Dal racconto delle discriminazioni subite e dei diritti delle persone LGBT in Italia, cercherò di far emergere il senso e l’importanza di una ricorrenza come quella del 17 maggio.
Perché le persone LGBT continuano a essere a rischio di discriminazione?
Non c’è un motivo razionale. Avviene sulla base di preconcetti e pregiudizi.
In Italia le persone che credono che gay, lesbiche e bisessuali siano molto o abbastanza discriminati sono il 69%. Lo ha rilevato l’Eurobaromentro nel 2019, lo scorso anno. Quasi 7 persone su 10.
Ci sarebbe di che essere contenti perché ad una consapevolezza diffusa dovrebbe corrispondere una quasi assenza della discriminazione.
Ma non è così.
Ci sono pur sempre 3 persone su 10 che pensano che la discriminazione non ci sia; quasi lo stesso numero (26%) pensa che le persone omosessuali e bisessuali non dovrebbero avere gli stessi diritti di quelle eterosessuali – e questo dato è peggiorato rispetto alla precedente rilevazione del 2015 (+4%).
Addirittura il 34% pensa che le relazioni sessuali siano sbagliate tra persone dello stesso sesso (anche questo è un dato peggiorato +2%).
Il dato peggiore riguarda, però, le persone trans: il 42% degli italiani pensa che non dovrebbero poter modificare i loro documenti perché corrispondano alla loro identità di genere e questo dato è in pericoloso aumento dal 2015 (+13%); mentre quelli favorevoli sono diminuiti del 15% (ora sono il 43%).
Già questi pochi dati disegnano un quadro contraddittorio della realtà italiana che trova un corrispettivo nella legislazione e nelle prassi – che tutelano dalle discriminazioni ma non tutte e non tutte allo stesso modo, che a livello di principi garantiscono le persone LGBT ma poi non sono declinati perché tutti i diritti siano riconosciuti.
Questa è oggi la situazione Italiana.
Partiamo da quando si è piccoli, in famiglia: non ci facciamo caso, ma la stragrande maggioranza dei genitori e dei parenti danno per scontato che i figli o nipoti siano o cresceranno eterosessuali e cisgender (parola che vuol dire avere una identità di genere conforme al genere e al sesso assegnato alla nascita).
Dal modo di vestirci, dai giochi che scelgono per noi, da quello che possiamo dire o fare e non fare, spesso non danno ascolto a ciò che comunichiamo loro e che rivela chi siamo e chi vogliamo essere.
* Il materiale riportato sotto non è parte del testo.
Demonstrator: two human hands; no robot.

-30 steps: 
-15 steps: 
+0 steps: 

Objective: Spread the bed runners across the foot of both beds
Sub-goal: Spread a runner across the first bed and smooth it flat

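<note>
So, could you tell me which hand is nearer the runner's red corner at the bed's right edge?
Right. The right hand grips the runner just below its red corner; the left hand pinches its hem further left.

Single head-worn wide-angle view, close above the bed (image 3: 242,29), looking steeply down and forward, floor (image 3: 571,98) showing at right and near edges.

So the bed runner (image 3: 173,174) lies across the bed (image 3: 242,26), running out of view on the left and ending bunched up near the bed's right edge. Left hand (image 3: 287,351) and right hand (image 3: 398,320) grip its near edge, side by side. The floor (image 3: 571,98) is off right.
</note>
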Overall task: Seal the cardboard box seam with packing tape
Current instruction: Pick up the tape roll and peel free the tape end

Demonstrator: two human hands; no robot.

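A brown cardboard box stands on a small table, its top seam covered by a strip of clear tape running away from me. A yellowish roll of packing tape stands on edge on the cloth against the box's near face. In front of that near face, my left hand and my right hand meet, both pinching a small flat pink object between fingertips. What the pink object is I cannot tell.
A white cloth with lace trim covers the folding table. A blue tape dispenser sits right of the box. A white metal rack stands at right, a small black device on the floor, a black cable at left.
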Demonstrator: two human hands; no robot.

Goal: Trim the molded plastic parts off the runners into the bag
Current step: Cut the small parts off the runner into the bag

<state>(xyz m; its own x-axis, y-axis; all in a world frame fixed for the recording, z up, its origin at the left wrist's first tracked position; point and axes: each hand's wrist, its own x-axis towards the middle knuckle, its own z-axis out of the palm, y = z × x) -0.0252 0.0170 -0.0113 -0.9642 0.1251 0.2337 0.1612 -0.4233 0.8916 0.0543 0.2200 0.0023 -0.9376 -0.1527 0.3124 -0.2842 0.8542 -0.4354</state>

Questi aspetti dell’educazione in famiglia sono messi poco in discussione, la responsabilità genitoriale è scambiata per quello che non è – magari vorrebbero farci assomigliare a loro, i nostri genitori, non nei valori e nei principi, ma negli aspetti più intimi e personali della nostra identità. Ma non può essere così, ciascuno è e deve essere aiutato a essere se stesso. Essere genitori è complesso, ma in questa complessità va incluso il dovere dell’attenzione all’orientamento sessuale e all’identità di genere dei figli e delle figlie quale che esso sia e di cui i figli saranno pienamente consapevoli mano a mano che crescono.
Oggi non esiste una disposizione legislativa che espressamente garantisca l’orientamento sessuale e l’identità di genere dei fanciulli e degli adolescenti, nondimeno, tutte le norme nazionali o internazionali che li riguardano includono la protezione di questo aspetto. Si prenda, a esempio, la convenzione ONU sui diritti dell’infanzia e degli adolescenti che stabilisce che i genitori devono essere guidati dal preminente interesse dei bambini nelle questioni che li riguardano (art. 18, comma 1) e pone il divieto di essere negligenti nei loro confronti (art. 19, comma 1) per ogni aspetto fisico e morale.
Così, è accaduto che in Italia, in quei non molti casi che sono riusciti ad arrivare all’attenzione dei tribunali sono stati garantiti i diritti dei figli omosessuali.
A esempio, sono stati riconosciuti i maltrattamenti e gli abusi di un padre che non accettava il figlio che aveva fatto coming out (decreto del Tribunale per i minorenni di Milano del 25 marzo 2011) o hanno stabilito l’obbligo della madre, unico genitore, di mantenere il figlio che aveva costretto ad allontanarsi da casa perché riteneva la sua omosessualità “contro natura” e contraria alla sua fede religiosa (Tribunale di Reggio Emilia, decreto del 4 ottobre 2008).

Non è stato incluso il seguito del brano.